The Role of the Substrate in CA-based Evolutionary Algorithms

Type:

Conf

Authors:

Gloria Pietropolli, Stefano Nichele, Eric Medvet

In:

ACM Genetic and Evolutionary Computation Conference (GECCO), held in Melbourne (Australia)

Year:

2024

Links and material:

Abstract #

Cellular automata (CA) are a convenient way to describe the distributed evolution of a dynamical system over discrete time and space. They can be used to express evolutionary algorithms (EAs), where the time is the flow of iterations and the space is where the population is hosted. When the CA evolves over a finite grid of cells, the substrate, each cell hosts an individual and the CA rule applies variation operators using the local and neighbor individuals. In this paper, we explore the possibility of enforcing a structure on the substrate.

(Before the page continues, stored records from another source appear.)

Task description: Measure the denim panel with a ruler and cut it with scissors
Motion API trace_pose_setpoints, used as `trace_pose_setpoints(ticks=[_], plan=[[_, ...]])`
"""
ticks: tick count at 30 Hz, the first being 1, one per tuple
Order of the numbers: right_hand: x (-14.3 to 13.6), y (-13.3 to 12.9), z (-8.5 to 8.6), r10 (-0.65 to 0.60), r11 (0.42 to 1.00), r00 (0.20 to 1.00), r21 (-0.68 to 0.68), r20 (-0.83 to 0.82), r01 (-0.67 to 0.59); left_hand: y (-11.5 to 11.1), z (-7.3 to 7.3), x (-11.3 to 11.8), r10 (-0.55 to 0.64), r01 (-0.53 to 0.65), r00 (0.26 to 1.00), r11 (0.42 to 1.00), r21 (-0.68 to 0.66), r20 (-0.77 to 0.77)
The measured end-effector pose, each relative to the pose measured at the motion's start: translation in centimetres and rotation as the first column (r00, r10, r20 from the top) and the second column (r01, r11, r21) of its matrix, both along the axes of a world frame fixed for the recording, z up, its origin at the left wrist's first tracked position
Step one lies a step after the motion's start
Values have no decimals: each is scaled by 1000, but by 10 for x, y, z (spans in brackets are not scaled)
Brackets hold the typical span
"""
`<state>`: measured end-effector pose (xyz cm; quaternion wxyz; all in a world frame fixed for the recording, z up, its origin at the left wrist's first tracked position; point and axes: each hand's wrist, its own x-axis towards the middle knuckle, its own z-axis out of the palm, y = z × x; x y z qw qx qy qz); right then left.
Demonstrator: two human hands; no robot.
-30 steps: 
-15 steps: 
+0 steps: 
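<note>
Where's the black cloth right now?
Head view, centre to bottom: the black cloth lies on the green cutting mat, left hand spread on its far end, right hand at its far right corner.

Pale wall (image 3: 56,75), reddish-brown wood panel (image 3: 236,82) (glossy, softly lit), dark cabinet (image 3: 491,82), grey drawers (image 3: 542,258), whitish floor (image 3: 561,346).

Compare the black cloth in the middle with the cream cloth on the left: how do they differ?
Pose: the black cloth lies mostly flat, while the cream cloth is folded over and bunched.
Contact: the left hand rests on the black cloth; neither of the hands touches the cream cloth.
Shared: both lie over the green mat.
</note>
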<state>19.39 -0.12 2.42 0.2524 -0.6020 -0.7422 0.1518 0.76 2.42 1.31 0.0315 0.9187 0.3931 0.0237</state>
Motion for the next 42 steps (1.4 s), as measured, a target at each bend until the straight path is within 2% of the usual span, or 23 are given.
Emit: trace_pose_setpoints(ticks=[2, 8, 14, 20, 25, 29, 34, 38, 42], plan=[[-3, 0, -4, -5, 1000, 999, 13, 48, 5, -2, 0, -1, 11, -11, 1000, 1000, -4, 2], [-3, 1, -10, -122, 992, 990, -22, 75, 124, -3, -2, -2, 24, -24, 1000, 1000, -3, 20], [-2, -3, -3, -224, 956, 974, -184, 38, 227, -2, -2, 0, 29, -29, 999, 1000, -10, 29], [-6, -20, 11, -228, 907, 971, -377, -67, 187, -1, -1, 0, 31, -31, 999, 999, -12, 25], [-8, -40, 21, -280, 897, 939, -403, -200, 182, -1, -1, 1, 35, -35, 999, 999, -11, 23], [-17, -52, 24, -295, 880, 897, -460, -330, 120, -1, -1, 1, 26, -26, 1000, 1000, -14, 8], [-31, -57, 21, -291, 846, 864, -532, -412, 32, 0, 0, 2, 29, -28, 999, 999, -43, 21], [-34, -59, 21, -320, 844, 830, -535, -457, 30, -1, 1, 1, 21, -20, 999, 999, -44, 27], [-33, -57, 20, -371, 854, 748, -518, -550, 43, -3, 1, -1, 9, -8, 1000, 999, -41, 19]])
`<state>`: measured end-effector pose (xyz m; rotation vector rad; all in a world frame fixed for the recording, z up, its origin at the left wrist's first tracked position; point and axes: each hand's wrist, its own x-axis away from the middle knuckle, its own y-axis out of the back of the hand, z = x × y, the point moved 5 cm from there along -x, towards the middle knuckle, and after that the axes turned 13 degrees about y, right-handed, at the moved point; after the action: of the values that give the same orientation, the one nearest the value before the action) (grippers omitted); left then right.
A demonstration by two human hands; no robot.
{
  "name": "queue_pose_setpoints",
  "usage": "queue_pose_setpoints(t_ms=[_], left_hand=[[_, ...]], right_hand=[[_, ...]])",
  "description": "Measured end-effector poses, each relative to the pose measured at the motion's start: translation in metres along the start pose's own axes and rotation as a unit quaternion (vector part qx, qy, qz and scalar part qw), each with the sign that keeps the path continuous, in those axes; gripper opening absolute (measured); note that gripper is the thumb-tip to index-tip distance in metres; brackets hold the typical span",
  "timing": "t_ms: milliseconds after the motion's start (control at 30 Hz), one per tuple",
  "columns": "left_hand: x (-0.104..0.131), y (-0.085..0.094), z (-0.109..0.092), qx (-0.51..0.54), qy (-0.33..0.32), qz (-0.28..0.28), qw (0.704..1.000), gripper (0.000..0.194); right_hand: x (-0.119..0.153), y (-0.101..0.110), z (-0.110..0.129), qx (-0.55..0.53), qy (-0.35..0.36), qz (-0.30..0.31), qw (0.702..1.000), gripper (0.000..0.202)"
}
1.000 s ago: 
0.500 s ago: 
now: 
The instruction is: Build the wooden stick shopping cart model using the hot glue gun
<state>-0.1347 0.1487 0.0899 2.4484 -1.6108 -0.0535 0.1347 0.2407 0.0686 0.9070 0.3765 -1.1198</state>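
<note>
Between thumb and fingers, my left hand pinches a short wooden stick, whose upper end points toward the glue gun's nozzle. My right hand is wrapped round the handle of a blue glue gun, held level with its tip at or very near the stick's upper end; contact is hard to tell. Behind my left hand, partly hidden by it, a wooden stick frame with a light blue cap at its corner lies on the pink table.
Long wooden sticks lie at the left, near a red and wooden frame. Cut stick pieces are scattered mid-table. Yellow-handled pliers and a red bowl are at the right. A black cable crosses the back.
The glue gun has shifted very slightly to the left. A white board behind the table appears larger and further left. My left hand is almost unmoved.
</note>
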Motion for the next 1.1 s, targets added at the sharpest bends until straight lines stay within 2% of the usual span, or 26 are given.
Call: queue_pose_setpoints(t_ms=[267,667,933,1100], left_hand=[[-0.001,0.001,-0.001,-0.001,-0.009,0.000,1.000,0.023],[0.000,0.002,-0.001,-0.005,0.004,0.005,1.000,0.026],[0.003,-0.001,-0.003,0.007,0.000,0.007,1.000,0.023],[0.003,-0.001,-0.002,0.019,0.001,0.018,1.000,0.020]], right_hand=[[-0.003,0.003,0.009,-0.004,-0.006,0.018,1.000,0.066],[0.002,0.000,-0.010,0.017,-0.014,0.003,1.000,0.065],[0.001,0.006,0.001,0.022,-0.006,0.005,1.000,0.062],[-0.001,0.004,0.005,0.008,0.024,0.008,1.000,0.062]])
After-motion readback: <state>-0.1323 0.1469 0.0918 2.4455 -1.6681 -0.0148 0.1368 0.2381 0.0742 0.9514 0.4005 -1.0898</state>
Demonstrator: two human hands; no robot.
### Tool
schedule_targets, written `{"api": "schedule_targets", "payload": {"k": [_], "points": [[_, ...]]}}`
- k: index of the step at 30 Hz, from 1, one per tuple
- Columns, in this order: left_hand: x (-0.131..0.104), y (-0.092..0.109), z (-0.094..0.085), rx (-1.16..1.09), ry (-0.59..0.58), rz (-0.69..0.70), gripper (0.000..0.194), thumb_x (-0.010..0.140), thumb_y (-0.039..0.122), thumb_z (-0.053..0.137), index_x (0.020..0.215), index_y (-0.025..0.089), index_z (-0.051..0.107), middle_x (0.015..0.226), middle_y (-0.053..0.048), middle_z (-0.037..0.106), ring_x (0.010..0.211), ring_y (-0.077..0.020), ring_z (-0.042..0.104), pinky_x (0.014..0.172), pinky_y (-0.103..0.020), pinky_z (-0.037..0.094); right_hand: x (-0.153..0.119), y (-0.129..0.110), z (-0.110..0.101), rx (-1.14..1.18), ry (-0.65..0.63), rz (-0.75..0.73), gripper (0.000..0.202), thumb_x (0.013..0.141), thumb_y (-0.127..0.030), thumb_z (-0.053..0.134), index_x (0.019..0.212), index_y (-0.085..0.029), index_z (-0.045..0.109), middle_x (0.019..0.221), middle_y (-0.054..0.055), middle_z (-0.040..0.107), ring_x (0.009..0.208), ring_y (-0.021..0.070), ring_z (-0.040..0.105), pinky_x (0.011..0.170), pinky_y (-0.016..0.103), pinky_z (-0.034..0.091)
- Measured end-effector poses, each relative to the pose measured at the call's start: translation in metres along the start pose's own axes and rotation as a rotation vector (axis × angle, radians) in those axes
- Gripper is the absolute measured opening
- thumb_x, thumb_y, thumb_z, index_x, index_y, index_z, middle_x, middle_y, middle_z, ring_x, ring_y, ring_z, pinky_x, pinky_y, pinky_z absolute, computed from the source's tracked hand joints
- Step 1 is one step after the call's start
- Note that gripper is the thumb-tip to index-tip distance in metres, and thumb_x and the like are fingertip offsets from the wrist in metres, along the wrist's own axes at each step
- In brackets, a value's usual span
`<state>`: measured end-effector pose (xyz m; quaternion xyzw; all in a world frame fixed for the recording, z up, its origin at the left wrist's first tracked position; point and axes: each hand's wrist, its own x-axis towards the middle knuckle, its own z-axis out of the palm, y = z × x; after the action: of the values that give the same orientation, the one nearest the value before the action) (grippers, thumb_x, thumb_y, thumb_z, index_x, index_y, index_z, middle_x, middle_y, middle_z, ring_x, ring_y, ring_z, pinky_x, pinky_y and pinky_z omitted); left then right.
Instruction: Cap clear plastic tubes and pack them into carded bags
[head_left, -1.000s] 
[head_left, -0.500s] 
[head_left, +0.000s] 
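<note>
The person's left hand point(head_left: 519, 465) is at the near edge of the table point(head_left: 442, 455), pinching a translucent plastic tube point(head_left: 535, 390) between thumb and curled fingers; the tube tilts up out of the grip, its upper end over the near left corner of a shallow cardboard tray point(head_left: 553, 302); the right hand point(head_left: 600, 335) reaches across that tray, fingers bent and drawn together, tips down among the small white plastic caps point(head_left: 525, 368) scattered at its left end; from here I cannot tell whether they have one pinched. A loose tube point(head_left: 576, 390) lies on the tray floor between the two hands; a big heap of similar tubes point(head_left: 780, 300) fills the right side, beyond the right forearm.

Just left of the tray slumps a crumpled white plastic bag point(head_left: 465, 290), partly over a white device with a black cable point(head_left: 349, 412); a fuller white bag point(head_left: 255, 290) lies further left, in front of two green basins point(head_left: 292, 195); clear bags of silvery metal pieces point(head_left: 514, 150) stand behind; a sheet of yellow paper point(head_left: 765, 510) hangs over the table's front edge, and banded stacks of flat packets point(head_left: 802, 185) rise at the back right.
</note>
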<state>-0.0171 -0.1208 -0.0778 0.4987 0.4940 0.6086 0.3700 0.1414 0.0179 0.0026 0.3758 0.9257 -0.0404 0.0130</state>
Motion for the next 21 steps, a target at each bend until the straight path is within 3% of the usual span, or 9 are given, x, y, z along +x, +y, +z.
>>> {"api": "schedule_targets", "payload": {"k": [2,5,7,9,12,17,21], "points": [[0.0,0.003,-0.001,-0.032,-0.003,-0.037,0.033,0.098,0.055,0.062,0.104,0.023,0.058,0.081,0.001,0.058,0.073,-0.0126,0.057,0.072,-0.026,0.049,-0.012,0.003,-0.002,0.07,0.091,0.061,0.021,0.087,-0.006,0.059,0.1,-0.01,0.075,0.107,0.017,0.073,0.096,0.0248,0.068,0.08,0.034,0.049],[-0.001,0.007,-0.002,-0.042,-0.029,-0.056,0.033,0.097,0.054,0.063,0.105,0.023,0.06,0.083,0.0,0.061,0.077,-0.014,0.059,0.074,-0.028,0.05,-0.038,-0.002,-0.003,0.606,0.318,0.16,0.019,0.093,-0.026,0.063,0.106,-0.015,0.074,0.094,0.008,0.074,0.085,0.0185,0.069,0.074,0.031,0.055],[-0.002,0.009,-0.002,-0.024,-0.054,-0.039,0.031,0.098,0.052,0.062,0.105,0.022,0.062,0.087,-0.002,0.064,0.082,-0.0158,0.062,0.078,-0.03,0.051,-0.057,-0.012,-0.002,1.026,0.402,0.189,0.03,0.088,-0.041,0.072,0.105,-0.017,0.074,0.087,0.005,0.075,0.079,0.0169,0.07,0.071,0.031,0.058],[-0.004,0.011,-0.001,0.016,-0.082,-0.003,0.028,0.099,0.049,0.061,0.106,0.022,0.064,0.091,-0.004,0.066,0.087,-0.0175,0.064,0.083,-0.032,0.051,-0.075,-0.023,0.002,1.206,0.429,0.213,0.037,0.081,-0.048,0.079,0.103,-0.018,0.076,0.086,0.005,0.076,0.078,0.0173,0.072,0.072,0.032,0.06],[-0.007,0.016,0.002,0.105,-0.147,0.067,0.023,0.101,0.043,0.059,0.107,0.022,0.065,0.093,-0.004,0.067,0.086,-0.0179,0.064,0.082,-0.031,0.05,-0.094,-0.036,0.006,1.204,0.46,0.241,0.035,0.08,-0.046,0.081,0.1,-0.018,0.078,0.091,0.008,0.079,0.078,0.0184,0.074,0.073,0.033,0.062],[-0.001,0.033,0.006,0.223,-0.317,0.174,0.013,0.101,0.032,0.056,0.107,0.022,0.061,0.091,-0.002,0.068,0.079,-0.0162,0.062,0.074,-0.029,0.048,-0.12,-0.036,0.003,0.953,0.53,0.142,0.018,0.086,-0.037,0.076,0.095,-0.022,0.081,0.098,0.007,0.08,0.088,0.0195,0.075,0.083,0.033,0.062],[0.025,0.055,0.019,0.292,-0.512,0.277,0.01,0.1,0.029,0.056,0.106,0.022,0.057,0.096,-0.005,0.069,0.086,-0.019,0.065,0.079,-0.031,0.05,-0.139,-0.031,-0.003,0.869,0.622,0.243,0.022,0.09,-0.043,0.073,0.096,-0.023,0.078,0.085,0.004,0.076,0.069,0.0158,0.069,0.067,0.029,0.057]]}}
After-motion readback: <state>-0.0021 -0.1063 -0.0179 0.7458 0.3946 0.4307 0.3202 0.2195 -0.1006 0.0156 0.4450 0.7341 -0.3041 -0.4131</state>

Instead of a flat toroidal grid, we use substrates where some empty cells never host individuals. These cells may act as barriers, slowing down the propagation of genetic traits and hence potentially improving the population diversity, eventually mitigating the risk of premature convergence. We experimentally evaluate the impact of these substrates using a simple CA-based EA on multi-modal and multi-objective problems. We find evidence of a positive impact in some circumstances; on multi-modal problems, convergence is slightly faster and the EA more often reaches all the targets.